Collingwood’s Speculum Mentis lays out this idea that the first signpost, Art, is expressive of the aspiration for beauty and is a search for, a longing for, the “other”, that which is lacking. But is it really? In what respect would we lose our identity in blissful union? Isn’t annihilation already and always there in that empty cup? Religion posits absolute reality in an absolute other. History posits its goal in a distant future to be achieved through evolution. The faith of science is that measurement of infinity is achievable and mistakenly conflates knowledge with understanding. All are instances of the attempt of the soul to go beyond itself, of the urge to see reality as greater than it is.

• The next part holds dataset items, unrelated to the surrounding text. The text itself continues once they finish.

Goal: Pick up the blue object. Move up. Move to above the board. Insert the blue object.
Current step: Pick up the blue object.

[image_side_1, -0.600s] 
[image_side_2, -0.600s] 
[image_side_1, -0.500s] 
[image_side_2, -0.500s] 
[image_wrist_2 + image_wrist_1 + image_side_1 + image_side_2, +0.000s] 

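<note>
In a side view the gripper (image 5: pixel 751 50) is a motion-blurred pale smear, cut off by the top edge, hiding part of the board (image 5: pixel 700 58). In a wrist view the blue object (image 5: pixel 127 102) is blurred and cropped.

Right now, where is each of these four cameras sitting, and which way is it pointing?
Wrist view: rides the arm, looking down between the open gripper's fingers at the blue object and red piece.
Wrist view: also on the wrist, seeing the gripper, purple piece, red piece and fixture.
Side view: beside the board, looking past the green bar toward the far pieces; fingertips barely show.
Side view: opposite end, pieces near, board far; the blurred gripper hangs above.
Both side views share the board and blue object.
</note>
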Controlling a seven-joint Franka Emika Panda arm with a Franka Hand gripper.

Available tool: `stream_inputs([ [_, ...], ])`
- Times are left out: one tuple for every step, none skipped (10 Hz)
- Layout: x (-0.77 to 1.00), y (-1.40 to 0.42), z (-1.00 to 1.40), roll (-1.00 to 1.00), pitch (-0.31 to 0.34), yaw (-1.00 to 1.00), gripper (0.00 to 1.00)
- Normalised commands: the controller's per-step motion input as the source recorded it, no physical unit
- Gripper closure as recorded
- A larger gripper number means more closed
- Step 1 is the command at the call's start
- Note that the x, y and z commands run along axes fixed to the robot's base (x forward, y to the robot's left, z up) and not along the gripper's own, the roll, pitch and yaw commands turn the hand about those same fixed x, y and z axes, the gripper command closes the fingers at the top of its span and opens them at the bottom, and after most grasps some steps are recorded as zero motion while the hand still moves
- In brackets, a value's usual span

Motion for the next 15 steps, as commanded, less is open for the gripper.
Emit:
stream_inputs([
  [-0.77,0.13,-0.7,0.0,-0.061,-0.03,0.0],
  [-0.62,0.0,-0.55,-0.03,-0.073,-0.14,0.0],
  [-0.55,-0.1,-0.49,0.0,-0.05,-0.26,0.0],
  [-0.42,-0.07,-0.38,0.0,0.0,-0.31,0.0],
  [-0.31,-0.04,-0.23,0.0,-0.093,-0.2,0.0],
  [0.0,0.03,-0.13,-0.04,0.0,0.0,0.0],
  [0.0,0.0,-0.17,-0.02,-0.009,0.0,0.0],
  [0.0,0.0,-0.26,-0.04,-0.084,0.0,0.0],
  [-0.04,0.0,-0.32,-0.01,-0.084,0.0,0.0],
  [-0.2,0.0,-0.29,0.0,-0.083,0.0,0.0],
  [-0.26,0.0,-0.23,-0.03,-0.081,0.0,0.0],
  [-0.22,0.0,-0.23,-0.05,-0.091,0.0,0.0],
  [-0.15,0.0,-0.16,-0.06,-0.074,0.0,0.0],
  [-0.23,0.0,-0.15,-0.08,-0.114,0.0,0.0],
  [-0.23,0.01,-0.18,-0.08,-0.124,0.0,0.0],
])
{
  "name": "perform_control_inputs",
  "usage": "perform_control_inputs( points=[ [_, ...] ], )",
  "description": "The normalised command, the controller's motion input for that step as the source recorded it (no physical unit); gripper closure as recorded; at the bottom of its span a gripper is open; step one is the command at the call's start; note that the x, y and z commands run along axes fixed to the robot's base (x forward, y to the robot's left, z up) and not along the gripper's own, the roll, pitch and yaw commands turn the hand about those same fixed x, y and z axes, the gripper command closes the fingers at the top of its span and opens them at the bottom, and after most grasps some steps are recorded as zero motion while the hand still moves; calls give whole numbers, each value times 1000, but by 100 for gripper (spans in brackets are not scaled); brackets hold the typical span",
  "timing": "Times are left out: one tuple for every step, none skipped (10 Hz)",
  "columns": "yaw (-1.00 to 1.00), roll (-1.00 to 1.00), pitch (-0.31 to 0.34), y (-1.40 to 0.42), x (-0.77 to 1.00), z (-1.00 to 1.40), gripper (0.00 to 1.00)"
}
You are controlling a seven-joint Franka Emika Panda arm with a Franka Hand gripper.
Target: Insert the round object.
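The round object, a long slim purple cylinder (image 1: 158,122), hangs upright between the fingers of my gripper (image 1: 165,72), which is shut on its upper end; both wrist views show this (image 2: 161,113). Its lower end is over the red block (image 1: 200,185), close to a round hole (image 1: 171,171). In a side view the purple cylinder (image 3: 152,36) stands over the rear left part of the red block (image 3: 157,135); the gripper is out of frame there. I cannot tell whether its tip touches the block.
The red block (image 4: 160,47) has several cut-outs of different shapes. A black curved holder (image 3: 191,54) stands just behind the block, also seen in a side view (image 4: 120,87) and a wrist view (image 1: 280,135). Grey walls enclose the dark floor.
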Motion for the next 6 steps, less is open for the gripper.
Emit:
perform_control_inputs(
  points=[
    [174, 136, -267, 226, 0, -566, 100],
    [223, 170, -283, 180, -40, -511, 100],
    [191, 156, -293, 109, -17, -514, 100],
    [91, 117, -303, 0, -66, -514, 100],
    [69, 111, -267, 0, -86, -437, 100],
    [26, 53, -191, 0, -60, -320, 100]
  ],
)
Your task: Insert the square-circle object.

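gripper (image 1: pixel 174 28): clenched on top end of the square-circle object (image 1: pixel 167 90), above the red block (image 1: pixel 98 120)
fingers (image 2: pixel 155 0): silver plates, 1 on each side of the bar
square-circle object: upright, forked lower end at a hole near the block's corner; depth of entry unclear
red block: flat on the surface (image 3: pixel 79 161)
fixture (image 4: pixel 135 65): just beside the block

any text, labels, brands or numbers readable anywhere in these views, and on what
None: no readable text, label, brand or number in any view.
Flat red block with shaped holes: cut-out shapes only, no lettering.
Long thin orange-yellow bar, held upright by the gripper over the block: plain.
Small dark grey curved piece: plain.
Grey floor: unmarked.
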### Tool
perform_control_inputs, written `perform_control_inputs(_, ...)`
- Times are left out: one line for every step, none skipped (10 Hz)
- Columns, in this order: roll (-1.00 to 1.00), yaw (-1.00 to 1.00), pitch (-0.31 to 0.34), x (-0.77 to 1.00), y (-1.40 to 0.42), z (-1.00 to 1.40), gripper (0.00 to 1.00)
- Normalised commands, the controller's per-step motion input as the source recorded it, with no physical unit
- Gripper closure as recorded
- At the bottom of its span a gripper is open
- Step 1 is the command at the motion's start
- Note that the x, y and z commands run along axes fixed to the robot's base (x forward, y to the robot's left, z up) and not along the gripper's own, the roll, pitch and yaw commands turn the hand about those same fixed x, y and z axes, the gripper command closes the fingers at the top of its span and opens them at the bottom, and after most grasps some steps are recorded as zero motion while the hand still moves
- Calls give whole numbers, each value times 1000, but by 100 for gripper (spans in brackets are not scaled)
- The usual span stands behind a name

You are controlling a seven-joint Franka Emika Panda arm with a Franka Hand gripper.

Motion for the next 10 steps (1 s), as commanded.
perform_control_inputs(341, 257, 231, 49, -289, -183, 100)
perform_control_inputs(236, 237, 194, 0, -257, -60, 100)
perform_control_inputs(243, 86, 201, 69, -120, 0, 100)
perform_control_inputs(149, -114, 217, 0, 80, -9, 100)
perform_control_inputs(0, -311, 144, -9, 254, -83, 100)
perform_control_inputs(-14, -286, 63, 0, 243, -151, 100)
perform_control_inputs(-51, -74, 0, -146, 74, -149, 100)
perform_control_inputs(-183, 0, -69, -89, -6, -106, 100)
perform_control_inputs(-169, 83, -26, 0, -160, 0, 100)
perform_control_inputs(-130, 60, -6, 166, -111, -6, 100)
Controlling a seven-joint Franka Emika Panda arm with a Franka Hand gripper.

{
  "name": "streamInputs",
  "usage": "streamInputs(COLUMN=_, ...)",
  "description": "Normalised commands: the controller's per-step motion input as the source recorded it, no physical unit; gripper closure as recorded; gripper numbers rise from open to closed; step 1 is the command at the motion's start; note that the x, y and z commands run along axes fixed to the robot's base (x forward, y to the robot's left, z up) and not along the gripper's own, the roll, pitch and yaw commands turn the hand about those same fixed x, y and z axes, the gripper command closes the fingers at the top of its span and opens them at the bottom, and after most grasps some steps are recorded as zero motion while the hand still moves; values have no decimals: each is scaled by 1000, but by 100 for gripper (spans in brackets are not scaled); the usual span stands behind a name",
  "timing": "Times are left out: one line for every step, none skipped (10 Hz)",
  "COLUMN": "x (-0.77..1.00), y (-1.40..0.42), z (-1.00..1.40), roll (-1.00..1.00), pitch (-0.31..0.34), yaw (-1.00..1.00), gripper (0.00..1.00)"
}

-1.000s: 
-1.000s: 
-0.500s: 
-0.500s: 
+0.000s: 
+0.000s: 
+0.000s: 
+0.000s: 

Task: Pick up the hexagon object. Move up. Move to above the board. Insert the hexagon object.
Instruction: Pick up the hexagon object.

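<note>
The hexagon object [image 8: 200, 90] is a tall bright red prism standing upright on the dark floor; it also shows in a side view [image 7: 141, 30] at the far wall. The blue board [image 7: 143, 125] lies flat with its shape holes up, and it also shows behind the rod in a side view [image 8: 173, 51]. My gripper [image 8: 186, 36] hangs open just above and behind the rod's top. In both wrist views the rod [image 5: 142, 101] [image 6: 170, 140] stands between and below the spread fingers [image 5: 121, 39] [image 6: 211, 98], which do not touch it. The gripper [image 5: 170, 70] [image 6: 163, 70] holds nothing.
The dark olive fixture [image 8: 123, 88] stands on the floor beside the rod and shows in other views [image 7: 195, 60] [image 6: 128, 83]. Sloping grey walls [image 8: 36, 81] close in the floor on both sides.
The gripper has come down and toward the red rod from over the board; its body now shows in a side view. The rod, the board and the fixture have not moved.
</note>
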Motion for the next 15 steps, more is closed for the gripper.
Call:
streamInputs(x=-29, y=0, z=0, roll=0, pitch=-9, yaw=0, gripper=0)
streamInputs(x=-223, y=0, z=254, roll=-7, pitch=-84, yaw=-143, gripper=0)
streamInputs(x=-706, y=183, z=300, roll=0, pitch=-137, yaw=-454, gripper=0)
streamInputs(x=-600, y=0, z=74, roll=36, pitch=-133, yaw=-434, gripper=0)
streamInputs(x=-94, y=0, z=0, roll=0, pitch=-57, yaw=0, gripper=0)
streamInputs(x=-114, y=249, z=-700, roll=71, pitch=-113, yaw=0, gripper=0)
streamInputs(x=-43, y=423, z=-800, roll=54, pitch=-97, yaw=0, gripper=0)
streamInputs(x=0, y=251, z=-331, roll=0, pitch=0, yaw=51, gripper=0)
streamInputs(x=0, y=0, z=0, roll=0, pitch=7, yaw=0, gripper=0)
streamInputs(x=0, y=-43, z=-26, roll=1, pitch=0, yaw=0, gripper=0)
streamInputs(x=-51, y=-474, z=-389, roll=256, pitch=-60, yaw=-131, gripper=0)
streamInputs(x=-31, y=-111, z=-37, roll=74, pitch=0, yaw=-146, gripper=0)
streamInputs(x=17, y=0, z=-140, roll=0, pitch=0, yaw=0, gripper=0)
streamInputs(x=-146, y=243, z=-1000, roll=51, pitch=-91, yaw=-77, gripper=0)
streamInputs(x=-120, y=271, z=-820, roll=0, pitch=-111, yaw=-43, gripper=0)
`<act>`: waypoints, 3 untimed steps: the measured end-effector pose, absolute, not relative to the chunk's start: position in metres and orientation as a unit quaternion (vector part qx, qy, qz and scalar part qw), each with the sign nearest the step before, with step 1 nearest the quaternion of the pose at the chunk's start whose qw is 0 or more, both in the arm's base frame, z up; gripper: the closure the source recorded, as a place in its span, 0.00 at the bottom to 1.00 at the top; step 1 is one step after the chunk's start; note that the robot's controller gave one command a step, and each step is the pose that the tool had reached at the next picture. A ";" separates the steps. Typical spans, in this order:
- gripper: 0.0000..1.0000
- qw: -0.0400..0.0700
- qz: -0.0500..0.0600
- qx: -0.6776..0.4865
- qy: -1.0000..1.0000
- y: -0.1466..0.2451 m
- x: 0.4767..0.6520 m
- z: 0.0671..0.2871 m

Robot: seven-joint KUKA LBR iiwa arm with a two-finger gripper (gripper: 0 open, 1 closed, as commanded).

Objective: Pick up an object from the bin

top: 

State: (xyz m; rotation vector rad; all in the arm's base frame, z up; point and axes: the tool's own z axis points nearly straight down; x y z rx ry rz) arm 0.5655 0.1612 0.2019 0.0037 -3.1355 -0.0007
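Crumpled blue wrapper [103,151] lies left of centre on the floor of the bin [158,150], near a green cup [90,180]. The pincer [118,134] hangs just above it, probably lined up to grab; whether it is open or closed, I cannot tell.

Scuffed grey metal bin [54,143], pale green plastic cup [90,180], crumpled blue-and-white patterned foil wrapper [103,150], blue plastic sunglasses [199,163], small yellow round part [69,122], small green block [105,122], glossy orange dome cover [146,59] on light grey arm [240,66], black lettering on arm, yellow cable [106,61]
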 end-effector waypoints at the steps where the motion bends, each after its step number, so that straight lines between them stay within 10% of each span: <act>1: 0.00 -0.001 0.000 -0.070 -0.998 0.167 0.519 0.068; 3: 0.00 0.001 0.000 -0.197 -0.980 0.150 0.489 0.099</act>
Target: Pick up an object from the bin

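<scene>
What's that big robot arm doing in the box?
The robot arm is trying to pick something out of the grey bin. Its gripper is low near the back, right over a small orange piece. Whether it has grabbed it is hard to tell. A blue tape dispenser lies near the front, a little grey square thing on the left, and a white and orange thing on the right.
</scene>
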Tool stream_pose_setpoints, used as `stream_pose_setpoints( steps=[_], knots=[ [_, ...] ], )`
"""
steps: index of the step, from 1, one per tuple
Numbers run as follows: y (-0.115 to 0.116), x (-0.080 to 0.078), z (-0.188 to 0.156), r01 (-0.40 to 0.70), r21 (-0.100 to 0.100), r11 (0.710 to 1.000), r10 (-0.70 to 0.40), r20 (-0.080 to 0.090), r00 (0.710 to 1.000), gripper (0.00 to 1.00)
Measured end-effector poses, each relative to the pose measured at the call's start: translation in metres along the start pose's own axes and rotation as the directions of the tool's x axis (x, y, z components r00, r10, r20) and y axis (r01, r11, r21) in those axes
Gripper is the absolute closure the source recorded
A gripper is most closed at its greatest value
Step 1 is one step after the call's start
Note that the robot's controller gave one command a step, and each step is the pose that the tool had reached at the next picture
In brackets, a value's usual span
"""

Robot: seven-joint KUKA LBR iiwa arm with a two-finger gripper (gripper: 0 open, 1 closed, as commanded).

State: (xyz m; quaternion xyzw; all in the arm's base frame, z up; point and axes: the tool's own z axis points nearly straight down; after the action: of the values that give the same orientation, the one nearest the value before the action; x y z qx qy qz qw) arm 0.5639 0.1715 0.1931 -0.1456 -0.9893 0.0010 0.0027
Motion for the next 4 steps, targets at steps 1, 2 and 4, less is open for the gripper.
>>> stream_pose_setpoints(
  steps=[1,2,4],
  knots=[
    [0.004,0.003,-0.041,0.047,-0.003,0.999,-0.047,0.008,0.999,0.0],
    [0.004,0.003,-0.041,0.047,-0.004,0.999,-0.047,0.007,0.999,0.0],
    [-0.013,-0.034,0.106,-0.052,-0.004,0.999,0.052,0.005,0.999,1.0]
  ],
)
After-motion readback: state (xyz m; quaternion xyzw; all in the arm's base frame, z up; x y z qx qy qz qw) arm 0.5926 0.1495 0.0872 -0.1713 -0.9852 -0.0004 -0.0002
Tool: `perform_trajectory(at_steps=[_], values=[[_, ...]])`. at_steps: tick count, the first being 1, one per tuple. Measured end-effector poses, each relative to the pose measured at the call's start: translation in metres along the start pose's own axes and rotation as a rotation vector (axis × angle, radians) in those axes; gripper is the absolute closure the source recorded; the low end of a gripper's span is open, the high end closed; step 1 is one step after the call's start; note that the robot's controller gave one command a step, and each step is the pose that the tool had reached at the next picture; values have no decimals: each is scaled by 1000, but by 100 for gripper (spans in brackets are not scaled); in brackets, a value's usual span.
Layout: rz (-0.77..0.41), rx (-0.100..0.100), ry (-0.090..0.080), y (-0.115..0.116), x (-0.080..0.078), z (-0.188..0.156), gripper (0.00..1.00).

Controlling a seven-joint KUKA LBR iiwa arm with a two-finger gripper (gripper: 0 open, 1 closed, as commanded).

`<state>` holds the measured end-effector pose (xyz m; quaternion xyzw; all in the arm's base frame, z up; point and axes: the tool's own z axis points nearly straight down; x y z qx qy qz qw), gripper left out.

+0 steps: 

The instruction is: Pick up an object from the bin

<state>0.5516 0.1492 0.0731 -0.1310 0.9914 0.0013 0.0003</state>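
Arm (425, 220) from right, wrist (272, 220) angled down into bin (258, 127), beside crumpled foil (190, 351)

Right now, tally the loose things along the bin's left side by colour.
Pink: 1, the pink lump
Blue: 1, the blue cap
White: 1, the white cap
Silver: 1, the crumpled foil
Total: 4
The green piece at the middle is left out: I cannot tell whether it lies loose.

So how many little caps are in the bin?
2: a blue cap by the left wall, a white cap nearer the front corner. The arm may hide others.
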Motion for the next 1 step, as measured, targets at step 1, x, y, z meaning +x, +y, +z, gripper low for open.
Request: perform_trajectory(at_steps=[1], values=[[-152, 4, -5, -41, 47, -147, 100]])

There are, of course, many other considerations some of which I have addressed previously in this space. Beauty, truth, liberty, love, and similar attributes of consciousness are, besides what I say here, I believe, facets of a divine being and are in a sense also spirits in themselves in that “their” being is added to, enhanced somehow by participation in them of sentient life. The principles grow by being called on and their luminescence increases through this use. It also bears repeating that existential mass embodies these principles as potentialities that emerge, so to speak, in the presence of sentient life. Our consciousness directed in these categories is fertile soil for the growth of these spirits. Thus it is that God has commerce with creation. Thus it is that God has self experience. For what other purpose could there be for making this being? I am here at the cusp of projecting, I see, my human nature on the cosmos. This is a conundrum that recurs throughout history. My answer is that I am the cosmos in a sense, so this projection is of the cosmos onto itself. Keeping all the caveats mentioned here and elsewhere in mind, that is how I am able to be confident in my appraisal.
*The Discoverers
**Soren Kierkegaard
Note on fractals
Yesterday I mentioned fractals in comparison to the increasing complexities of life. Creation has built in uncertainty so while every instantiation of the real contains within itself all that went before it also embraces new elements. This is why it is true that while nothing changes in reality it is also true that at the same time the real is forever new. Look closely at your breathing, for instance. Every breath is somewhat like all that went before yet if you look closely you will see that every breath is also unique. This pattern repeats itself endlessly. To know something in this environment is impossible just because of the uncertainty that seeds the new. Therefore only heuristic learning is effective learning. As we approach an understanding we see that final knowledge escapes our precision and minor flaws emerge in our calculations. On these “mistakes” we ground ourselves anew and the self learning, self teaching, continues.